I obviously write a lot of blog posts here, as well as one book, each year on education issues. In addition, I write a fair number of articles that appear in other publications like The Washington Post, ASCD Educational Leadership, Education Week, The Huffington Post and others (not to mention my weekly teacher advice column in Education Week Teacher).

Here’s a list of them that appeared in 2011 (and you can see all the articles I’ve written here):

December 29, 2011
by Larry Ferlazzo
4 Comments

Education-Related Predictions For 2012

I recently posted The Best (and Worst) Education News of 2011, and thought I’d take a stab at some prognostication for 2012.

I think I batted close to 50% in last year’s predictions — that can’t be that much worse than those made by professional pundits.

Feel free to add your own predictions in the comments section — and don’t hesitate to include “wishful thinking!”
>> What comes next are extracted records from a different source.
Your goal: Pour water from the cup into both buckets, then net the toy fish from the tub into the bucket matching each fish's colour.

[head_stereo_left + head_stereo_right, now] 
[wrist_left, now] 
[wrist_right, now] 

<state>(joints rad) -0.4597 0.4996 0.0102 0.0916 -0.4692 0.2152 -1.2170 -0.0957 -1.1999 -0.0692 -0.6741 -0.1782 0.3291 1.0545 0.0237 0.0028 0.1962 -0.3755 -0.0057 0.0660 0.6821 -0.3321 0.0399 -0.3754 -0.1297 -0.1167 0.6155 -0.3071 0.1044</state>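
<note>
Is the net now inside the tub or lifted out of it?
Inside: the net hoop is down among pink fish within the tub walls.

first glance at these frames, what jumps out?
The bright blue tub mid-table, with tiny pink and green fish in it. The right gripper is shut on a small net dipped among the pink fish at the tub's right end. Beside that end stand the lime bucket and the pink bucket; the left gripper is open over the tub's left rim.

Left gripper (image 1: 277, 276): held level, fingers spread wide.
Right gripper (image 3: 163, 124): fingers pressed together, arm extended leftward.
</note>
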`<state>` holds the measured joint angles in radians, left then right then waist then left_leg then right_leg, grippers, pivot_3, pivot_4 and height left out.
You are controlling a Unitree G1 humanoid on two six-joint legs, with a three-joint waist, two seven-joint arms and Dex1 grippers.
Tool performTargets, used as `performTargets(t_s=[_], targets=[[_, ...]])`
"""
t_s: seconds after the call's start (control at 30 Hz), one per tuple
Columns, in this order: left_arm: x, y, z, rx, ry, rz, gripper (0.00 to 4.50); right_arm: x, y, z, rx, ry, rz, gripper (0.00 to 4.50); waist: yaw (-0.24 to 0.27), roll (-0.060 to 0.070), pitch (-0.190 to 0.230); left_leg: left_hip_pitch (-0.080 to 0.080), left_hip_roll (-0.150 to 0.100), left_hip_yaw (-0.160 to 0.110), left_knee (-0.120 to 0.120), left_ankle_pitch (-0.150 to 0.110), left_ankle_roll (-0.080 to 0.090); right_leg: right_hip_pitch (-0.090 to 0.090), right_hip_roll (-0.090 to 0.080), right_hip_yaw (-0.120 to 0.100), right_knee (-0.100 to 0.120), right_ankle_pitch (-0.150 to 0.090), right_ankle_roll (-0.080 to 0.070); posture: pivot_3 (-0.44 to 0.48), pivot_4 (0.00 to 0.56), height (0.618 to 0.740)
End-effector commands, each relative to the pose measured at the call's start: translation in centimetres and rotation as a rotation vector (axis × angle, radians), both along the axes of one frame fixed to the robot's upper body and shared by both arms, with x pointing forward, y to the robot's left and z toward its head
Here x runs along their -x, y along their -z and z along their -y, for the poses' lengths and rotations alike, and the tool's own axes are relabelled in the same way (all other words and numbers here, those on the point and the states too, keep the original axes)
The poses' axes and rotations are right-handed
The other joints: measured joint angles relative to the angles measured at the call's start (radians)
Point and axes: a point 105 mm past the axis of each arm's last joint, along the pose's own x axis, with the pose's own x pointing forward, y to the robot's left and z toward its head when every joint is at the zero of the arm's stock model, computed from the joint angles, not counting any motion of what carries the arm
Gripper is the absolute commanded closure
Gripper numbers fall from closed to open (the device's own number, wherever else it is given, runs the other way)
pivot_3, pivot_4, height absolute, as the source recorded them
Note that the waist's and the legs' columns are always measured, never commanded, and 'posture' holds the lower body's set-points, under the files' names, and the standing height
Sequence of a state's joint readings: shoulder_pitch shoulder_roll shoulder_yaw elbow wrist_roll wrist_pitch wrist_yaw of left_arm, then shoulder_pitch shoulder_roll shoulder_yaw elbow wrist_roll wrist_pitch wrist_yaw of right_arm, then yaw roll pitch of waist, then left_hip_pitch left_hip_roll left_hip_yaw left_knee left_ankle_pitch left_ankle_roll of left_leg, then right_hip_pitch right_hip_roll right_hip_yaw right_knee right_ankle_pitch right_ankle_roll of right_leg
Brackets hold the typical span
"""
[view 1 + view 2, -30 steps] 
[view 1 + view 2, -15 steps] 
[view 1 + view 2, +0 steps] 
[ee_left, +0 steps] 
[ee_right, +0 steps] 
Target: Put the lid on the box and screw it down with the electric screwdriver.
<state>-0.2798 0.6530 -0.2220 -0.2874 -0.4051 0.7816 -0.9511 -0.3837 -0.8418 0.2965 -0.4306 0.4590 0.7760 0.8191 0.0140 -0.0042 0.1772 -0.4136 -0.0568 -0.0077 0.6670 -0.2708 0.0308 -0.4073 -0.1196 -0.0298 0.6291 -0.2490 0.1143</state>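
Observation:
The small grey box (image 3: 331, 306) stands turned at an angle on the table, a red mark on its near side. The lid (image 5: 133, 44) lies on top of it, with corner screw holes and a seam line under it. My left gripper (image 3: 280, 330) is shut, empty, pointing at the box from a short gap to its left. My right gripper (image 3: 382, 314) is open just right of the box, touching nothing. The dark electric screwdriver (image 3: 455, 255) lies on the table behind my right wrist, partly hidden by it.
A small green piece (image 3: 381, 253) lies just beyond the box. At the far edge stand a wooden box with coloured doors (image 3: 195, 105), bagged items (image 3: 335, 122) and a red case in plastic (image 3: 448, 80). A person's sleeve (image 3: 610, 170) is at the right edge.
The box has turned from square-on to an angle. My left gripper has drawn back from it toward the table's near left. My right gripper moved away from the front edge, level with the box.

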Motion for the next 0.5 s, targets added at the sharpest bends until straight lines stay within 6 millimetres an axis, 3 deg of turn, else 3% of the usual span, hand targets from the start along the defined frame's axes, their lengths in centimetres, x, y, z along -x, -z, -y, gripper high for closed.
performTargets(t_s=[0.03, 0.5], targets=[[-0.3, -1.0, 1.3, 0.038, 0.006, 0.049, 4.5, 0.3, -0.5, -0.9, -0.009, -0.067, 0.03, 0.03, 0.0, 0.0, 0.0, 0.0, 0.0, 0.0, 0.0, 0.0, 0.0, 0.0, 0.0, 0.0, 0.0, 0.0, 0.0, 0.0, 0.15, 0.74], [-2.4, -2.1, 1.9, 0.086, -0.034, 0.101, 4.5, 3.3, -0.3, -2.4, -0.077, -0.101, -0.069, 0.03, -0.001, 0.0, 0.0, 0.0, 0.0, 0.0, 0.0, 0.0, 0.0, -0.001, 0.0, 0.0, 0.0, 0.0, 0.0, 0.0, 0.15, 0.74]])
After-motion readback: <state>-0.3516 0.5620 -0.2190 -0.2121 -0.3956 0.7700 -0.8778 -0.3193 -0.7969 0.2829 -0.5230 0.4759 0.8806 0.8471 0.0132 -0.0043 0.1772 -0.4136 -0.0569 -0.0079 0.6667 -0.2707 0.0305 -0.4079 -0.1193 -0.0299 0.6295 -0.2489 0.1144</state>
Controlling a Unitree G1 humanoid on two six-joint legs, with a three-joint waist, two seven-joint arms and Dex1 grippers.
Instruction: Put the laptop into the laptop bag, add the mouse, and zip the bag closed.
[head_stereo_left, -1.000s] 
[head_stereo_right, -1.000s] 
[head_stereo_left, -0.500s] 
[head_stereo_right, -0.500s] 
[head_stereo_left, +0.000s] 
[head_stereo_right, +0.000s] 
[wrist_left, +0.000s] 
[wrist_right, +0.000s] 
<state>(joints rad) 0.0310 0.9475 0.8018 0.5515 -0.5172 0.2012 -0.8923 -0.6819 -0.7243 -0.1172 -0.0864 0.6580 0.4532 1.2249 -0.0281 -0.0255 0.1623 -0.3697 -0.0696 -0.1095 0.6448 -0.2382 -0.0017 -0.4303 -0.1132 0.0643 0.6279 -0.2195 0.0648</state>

Here are my Education-Related Predictions For 2012:

1. Proponents of what is typically called “school reform” — expansion of charter schools and teacher merit pay, primarily evaluating teachers by student test scores, erosion of seniority rights — will emphasize expanding their agenda through three major avenues: Teach For America will use their new $50 million grant from the federal government to enter multiple new districts, KIPP Charter Schools will do the same with their new $25.5 million grant from The Walton Family Foundation, and, in California at least, charter operators will build on their recent push to have county Boards of Education’s approve charter applications over school district objections.

2. Notwithstanding recent court decisions in New York City, efforts to publish teacher ratings by test scores in local newspapers will “peter out.” Newspapers will shy away from publicizing this misleading data after seeing the backlash received by The Los Angeles Times after they pioneered this ethically questionable practice. In addition, since more districts are unfortunately including student test scores in teacher evaluations, the practice of making “job reviews” public will becoming increasingly questionable legally.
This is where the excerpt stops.